What you have to do | Return the full listing, so that each line matches the original exactly.

───── Given information

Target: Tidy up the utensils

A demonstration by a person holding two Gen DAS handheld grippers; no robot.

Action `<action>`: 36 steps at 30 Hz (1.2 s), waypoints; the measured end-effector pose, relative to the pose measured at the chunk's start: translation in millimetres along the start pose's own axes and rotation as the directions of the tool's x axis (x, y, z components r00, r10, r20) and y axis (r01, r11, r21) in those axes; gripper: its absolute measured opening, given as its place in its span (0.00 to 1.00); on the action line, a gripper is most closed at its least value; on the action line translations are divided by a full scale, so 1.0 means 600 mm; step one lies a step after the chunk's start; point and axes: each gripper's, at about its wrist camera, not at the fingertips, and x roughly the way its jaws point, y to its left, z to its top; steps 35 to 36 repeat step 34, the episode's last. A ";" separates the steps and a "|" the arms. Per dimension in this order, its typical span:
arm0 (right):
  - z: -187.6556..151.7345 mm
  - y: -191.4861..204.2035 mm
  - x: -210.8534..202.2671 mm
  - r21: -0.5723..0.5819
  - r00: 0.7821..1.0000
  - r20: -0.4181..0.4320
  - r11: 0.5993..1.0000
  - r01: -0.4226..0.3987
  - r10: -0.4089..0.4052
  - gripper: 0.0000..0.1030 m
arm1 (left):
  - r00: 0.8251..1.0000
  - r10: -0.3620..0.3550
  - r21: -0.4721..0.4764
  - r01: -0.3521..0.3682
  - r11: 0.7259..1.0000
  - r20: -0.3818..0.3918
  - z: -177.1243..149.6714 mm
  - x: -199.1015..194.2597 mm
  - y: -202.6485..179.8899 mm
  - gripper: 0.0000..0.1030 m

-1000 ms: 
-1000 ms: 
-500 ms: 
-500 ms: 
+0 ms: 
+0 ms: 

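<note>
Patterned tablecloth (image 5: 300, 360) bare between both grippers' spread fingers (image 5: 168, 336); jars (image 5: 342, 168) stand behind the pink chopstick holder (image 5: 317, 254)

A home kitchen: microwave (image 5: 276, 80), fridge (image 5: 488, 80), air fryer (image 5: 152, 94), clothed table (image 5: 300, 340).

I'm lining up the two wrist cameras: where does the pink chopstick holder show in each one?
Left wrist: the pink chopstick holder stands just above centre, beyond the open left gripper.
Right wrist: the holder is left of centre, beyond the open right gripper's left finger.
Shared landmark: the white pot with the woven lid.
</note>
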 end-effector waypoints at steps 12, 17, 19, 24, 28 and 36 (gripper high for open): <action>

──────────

Response to this exercise |
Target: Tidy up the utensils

A demonstration by a person holding two Gen DAS handheld grippers; no robot.

Action `<action>`: 36 steps at 30 Hz (1.2 s), waypoints; the measured end-effector pose, relative to the pose measured at the chunk's start: translation in millimetres along the start pose's own axes and rotation as the directions of the tool's x axis (x, y, z components r00, r10, r20) and y axis (r01, r11, r21) in those axes; gripper: its absolute measured opening, given as its place in its span (0.00 to 1.00); on the action line, a gripper is most closed at its least value; on the action line translations are divided by a full scale, so 1.0 means 600 mm; step one lies a step after the chunk's start; point and axes: each gripper's, at about its wrist camera, not at the fingertips, and x roughly the way its jaws point, y to its left, z to its top; steps 35 to 36 repeat step 34, the episode's last. A ";" separates the steps and a "|" the arms. Per dimension in this order, its typical span:
arm0 (right):
  - z: -187.6556..151.7345 mm
  - y: -191.4861..204.2035 mm
  - x: -210.8534..202.2671 mm
  - r21: -0.5723..0.5819
  - r00: 0.7821..1.0000
  - r20: -0.4181..0.4320
  - r11: 0.5993..1.0000
  - r01: -0.4226..0.3987
  - r10: -0.4089..0.4052
  - gripper: 0.0000..0.1030 m
arm1 (left):
  - r00: 0.8251..1.0000
  - r10: -0.3620..0.3550
  - r21: -0.4721..0.4764
  - r01: -0.3521..0.3682
  - r11: 0.7259..1.0000
  - r20: -0.3818..0.3918
  - z: -177.1243..149.6714 mm
  - x: -199.1015..194.2597 mm
  - y: -202.6485..179.8899 mm
  - gripper: 0.0000..0.1030 m

-1000 ms: 
-1000 ms: 
-500 ms: 
-500 ms: 
+0 ms: 
+0 ms: 

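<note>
Patterned tablecloth (image 5: 300, 360) bare between both grippers' spread fingers (image 5: 168, 336); jars (image 5: 342, 168) stand behind the pink chopstick holder (image 5: 317, 254)

A home kitchen: microwave (image 5: 276, 80), fridge (image 5: 488, 80), air fryer (image 5: 152, 94), clothed table (image 5: 300, 340).

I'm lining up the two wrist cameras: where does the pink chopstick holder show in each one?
Left wrist: the pink chopstick holder stands just above centre, beyond the open left gripper.
Right wrist: the holder is left of centre, beyond the open right gripper's left finger.
Shared landmark: the white pot with the woven lid.
</note>
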 end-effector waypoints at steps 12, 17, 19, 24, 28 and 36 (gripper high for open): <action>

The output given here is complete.